There are two software components necessary here. Something to create a dead end for sound (an arrow on the diagram)and something to visualize it (a node on the diagram). First thing is called virtual audio device. I recommend VB-Audio's Audio Cable:
Project's page
Direct link to driver download (Windows)
It's safe, I've been using it for years, it is (with other works of this author) recommended not only by me and it's donationware. Which means, as long as your budget is empty, it's free. If you find it helpful, especially if it helps you earn some money, donate its author some indirect fruits of his labor back. To be honest, this tutorial is not about recommending you the software - because I think this particular piece you will find recommended almost everywhere – it's about convincing you to use it and showing you how, so you can't go with “I don't know how” and “it's too much work”. It isn't. :) If some of you find this tutorial too detailed – sorry, I'm just trying to make sure no possible snag is left uncovered.
For second one, any kind of visual spectrum analyzer would do, but for consistency we'll go with VB-Audio's Spectralissime. Same quality assurance, same distribution model:
Program's website
Direct download (Windows XP / 7 / 8 / 10)
Installing the virtual audio driver comes with several more steps and instructions than the other one:
1) Unpack the archive.
2) Launch VBCABLE_Setup.exe or VBCABLE_Setup_x64.exe (for 32bit Windows and 64bit Windows respectively). Remember to do it in ADMINISTRATOR mode, if you're not running it as your default Windows User account.
3) Installation is pretty straightforward. Won't be long, but might freeze computer for few seconds.
4) Reboot computer. As this program fools your computer into thinking you've installed new physical sound device, this is necessary.
For Spectralissime, it is as straightforward as it gets. Launch the downloaded file and it will be done momentarily. The only complication is the installer does not create shortcut on the desktop, you'll need to launch the program from the Start Menu. Or create the shortcut yourself.
With both programs you need to do exactly same things, the only difference is where the options are located, so I'll cover both of them at once. Ofc, do it after installing virtual cable and rebooting computer. I also assume you have done all other things with OBS you wanted to – that you streamed with it before. It's only about how to add output monitor.
First, we need to set monitoring device - send the signal to the "pipe's entrance" - Virtual Cable Input.

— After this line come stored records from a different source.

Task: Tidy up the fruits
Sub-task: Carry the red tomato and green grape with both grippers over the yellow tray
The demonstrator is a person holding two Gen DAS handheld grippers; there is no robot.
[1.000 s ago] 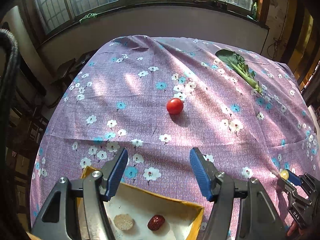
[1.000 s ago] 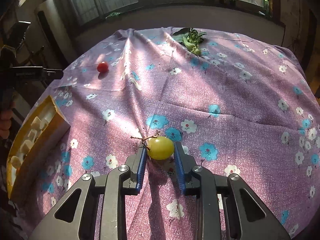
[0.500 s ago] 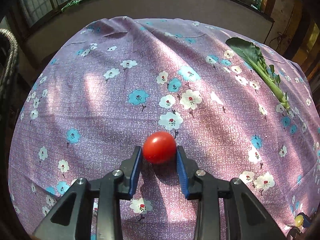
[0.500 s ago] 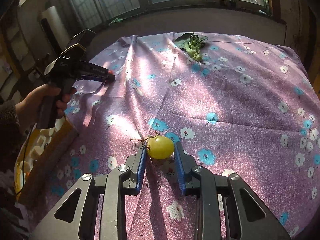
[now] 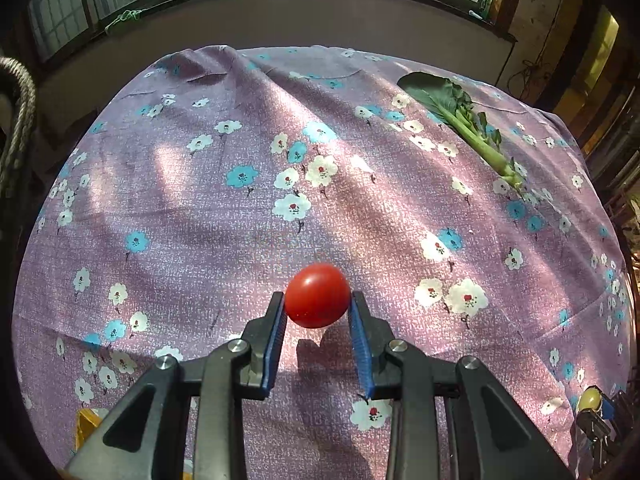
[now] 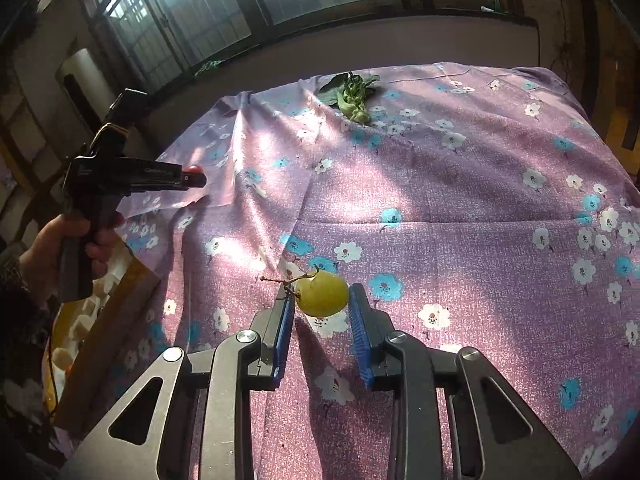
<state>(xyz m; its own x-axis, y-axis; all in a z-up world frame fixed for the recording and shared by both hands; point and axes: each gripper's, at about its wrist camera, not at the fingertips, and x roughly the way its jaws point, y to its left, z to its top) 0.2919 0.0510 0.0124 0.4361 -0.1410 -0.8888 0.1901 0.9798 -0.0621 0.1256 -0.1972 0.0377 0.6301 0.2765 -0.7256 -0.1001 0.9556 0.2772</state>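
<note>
Purple floral tablecloth point(image 5: 192, 248); barred windows point(image 6: 224, 12) behind.

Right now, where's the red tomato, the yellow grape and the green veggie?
red tomato point(image 5: 317, 295): left wrist view, its middle.
yellow grape point(image 6: 323, 294): right wrist view, its middle.
green veggie point(image 5: 472, 134): left wrist view, its stalk.

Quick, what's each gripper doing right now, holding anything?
Left gripper: just closed, shut on the tomato.
Right gripper: shut on the grape.
</note>
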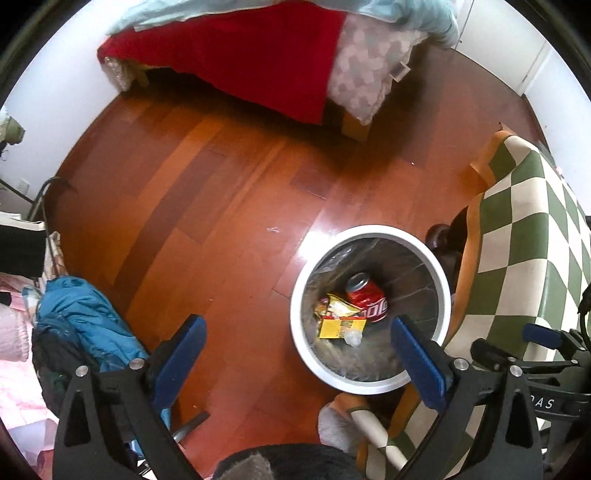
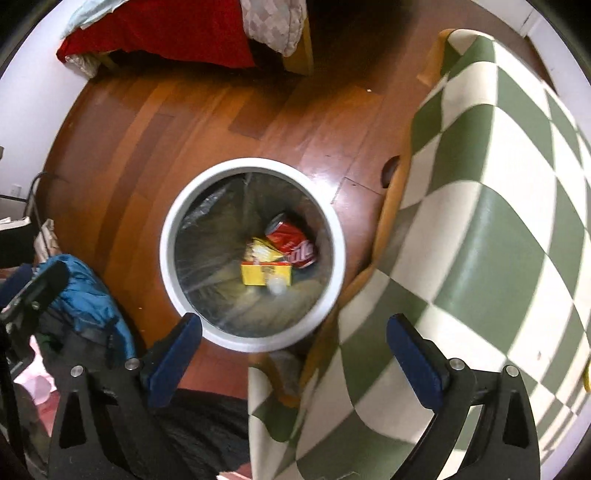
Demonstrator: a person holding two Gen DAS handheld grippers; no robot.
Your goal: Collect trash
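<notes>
A round white trash bin (image 1: 441, 280) with a clear liner stands on the wooden floor; it also shows in the right wrist view (image 2: 168, 229). Inside lie a red soda can (image 1: 367, 297) (image 2: 295, 243), a yellow box (image 1: 341, 328) (image 2: 260, 275), a yellow snack wrapper (image 1: 338, 304) (image 2: 260, 253) and a small clear plastic piece (image 1: 352, 336) (image 2: 276, 285). My left gripper (image 1: 297, 332) is open and empty above the floor, left of the bin. My right gripper (image 2: 293, 330) is open and empty above the bin's near rim.
A table with a green and white checked cloth (image 1: 524, 236) (image 2: 480, 206) stands right of the bin. A bed with red cover (image 1: 255, 51) (image 2: 173, 29) is at the back. Blue clothing (image 1: 85, 317) (image 2: 85, 295) lies at the left on the wooden floor (image 1: 221, 192).
</notes>
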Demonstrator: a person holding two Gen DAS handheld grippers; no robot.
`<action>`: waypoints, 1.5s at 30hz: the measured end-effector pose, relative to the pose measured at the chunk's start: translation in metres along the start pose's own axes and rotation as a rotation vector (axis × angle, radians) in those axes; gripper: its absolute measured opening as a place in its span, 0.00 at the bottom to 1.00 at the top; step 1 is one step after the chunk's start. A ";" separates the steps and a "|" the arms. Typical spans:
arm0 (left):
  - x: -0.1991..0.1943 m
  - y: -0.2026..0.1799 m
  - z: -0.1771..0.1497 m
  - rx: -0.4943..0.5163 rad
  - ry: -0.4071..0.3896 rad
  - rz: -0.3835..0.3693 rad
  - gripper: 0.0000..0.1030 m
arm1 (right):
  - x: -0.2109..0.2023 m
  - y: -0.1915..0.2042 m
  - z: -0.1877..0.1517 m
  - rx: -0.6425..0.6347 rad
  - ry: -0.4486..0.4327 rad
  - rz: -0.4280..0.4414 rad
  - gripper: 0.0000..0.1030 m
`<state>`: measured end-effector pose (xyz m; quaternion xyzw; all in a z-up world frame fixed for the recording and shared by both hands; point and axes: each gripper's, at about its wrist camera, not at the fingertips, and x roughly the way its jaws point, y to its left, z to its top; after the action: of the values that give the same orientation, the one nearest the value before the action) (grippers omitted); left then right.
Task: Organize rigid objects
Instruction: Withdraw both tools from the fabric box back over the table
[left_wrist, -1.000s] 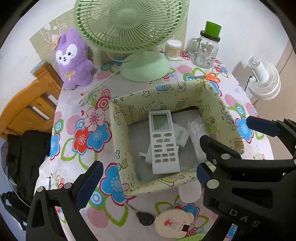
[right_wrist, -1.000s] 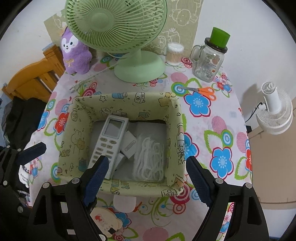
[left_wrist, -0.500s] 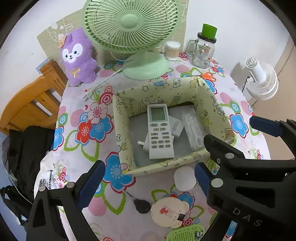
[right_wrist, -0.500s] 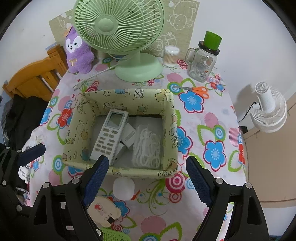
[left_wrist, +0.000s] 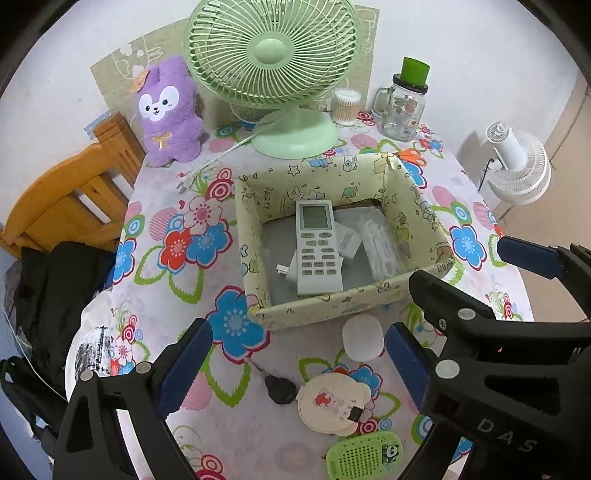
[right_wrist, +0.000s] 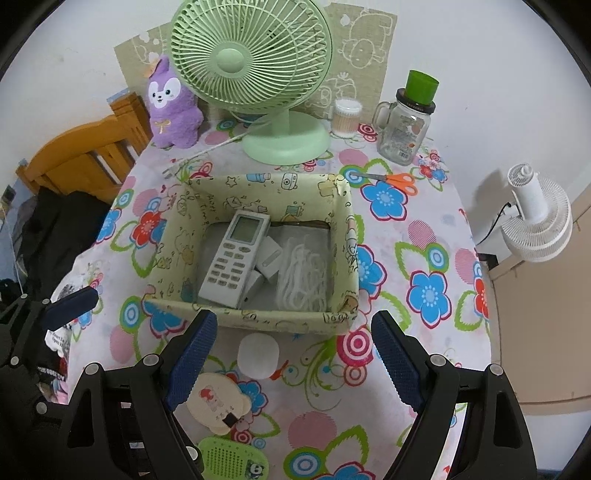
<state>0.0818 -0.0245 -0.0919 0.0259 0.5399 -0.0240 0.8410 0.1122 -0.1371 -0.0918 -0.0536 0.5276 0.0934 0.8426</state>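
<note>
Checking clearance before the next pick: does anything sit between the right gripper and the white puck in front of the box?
Nothing visible. The white puck lies on bare tablecloth just ahead of the open right gripper, with the box behind it.

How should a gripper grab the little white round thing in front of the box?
Probably from straight above. The white round thing lies flat on the tablecloth, so pinch its two opposite side edges. The open right gripper is already nearly above it.

- The remote (left_wrist: 318, 246) covers part of the white adapters (right_wrist: 269, 254).
- The green case (right_wrist: 232, 459) is partly behind the right gripper's arm.
</note>
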 end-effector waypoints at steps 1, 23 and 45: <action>-0.001 0.000 -0.002 0.001 -0.002 0.000 0.93 | -0.002 0.000 -0.002 -0.003 -0.002 0.001 0.85; 0.000 0.011 -0.042 -0.022 0.000 -0.028 0.93 | -0.001 0.009 -0.040 -0.004 0.003 0.049 0.85; 0.036 0.030 -0.076 -0.103 0.044 -0.025 0.91 | 0.028 0.020 -0.070 0.002 0.005 0.050 0.85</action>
<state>0.0298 0.0107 -0.1555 -0.0237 0.5588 -0.0063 0.8289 0.0585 -0.1281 -0.1477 -0.0399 0.5308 0.1139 0.8388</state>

Disabling Windows ducking is recommended.
Next we need to go there, to pick the OBS tracks we want to monitor:


We want to monitor either all tracks you use, or just literally all tracks. Checking them for assumed zero output won't hurt. Set them to "Monitor and Output" - these three options are literally a choice between arrows outgoing from OBS on our diagram - output is Twitch, monitor is our analyzer, we want both. As I wrote earlier, I assume that you streamed with it before, so all scenes / devices / tracks you need are already listed. If you add some new devices/tracks, remember to return to this submenu to turn on monitoring on them:


Well, the program is a spectrum analyzer. It measures the magnitude of an input signal across given frequency range - hearing range in our case. To put it simply, how loud each frequency band is. For now we'll be interested only in general magnitude across the entire band, and we'll configure the program to bother us and our computer the least. This will lower the "resolution", keep the math simpler, and make sure the bars "hang" long enough for us to notice them, but move fluid enough not the weird us out.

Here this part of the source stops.